• **Assignment**: The data must be transcribed exactly, with no line missing.

--- START ---

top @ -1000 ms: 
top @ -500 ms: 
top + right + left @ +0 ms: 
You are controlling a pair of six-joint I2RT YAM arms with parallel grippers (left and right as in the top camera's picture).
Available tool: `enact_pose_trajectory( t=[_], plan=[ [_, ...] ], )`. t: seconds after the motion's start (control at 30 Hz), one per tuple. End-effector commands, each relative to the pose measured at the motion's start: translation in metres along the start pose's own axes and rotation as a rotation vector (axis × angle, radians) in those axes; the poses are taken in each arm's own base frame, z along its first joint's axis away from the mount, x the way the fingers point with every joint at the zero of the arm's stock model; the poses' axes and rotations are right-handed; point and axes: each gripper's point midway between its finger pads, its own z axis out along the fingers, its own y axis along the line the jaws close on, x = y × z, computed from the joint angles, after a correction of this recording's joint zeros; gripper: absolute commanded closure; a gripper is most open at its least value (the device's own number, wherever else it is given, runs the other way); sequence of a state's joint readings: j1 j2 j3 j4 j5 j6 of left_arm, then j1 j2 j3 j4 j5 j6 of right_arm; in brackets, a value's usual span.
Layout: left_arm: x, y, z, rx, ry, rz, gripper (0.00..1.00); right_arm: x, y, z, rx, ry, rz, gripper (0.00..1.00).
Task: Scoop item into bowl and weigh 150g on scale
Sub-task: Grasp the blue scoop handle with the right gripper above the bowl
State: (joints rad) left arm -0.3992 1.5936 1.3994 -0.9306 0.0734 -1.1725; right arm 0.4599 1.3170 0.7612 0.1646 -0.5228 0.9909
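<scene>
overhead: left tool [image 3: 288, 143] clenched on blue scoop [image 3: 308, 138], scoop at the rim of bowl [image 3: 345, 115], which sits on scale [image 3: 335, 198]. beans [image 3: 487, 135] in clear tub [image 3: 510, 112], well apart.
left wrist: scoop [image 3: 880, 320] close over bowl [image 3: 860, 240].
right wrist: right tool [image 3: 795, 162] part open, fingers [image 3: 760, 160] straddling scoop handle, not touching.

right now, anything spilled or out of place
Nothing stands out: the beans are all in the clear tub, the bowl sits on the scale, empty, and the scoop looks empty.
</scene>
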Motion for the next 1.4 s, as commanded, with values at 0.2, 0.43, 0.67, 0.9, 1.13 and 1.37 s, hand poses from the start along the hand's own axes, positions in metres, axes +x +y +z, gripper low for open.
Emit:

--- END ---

• **Problem solution**:
top @ -1000 ms: 
top @ -500 ms: 
top + right + left @ +0 ms: 
You are controlling a pair of six-joint I2RT YAM arms with parallel grippers (left and right as in the top camera's picture).
Available tool: `enact_pose_trajectory( t=[_], plan=[ [_, ...] ], )`. t: seconds after the motion's start (control at 30 Hz), one per tuple. End-effector commands, each relative to the pose measured at the motion's start: translation in metres along the start pose's own axes and rotation as a rotation vector (axis × angle, radians) in those axes; the poses are taken in each arm's own base frame, z along its first joint's axis away from the mount, x the way the fingers point with every joint at the zero of the arm's stock model; the poses' axes and rotations are right-handed; point and axes: each gripper's point midway between its finger pads, its own z axis out along the fingers, its own y axis along the line the jaws close on, x = y × z, computed from the joint angles, after a correction of this recording's joint zeros; gripper: absolute commanded closure; a gripper is most open at its least value (the device's own number, wherever else it is given, runs the other way); sequence of a state's joint readings: j1 j2 j3 j4 j5 j6 of left_arm, then j1 j2 j3 j4 j5 j6 of right_arm; in brackets, a value's usual span.
Layout: left_arm: x, y, z, rx, ry, rz, gripper (0.00..1.00); right_arm: x, y, z, rx, ry, rz, gripper (0.00..1.00).
Task: Scoop item into bowl and weigh 150g on scale
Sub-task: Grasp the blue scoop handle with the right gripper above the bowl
State: (joints rad) left arm -0.3992 1.5936 1.3994 -0.9306 0.0734 -1.1725; right arm 0.4599 1.3170 0.7612 0.1646 -0.5228 0.9909
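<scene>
overhead: left tool [image 3: 288, 143] clenched on blue scoop [image 3: 308, 138], scoop at the rim of bowl [image 3: 345, 115], which sits on scale [image 3: 335, 198]. beans [image 3: 487, 135] in clear tub [image 3: 510, 112], well apart.
left wrist: scoop [image 3: 880, 320] close over bowl [image 3: 860, 240].
right wrist: right tool [image 3: 795, 162] part open, fingers [image 3: 760, 160] straddling scoop handle, not touching.

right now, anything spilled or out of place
Nothing stands out: the beans are all in the clear tub, the bowl sits on the scale, empty, and the scoop looks empty.
</scene>
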Motion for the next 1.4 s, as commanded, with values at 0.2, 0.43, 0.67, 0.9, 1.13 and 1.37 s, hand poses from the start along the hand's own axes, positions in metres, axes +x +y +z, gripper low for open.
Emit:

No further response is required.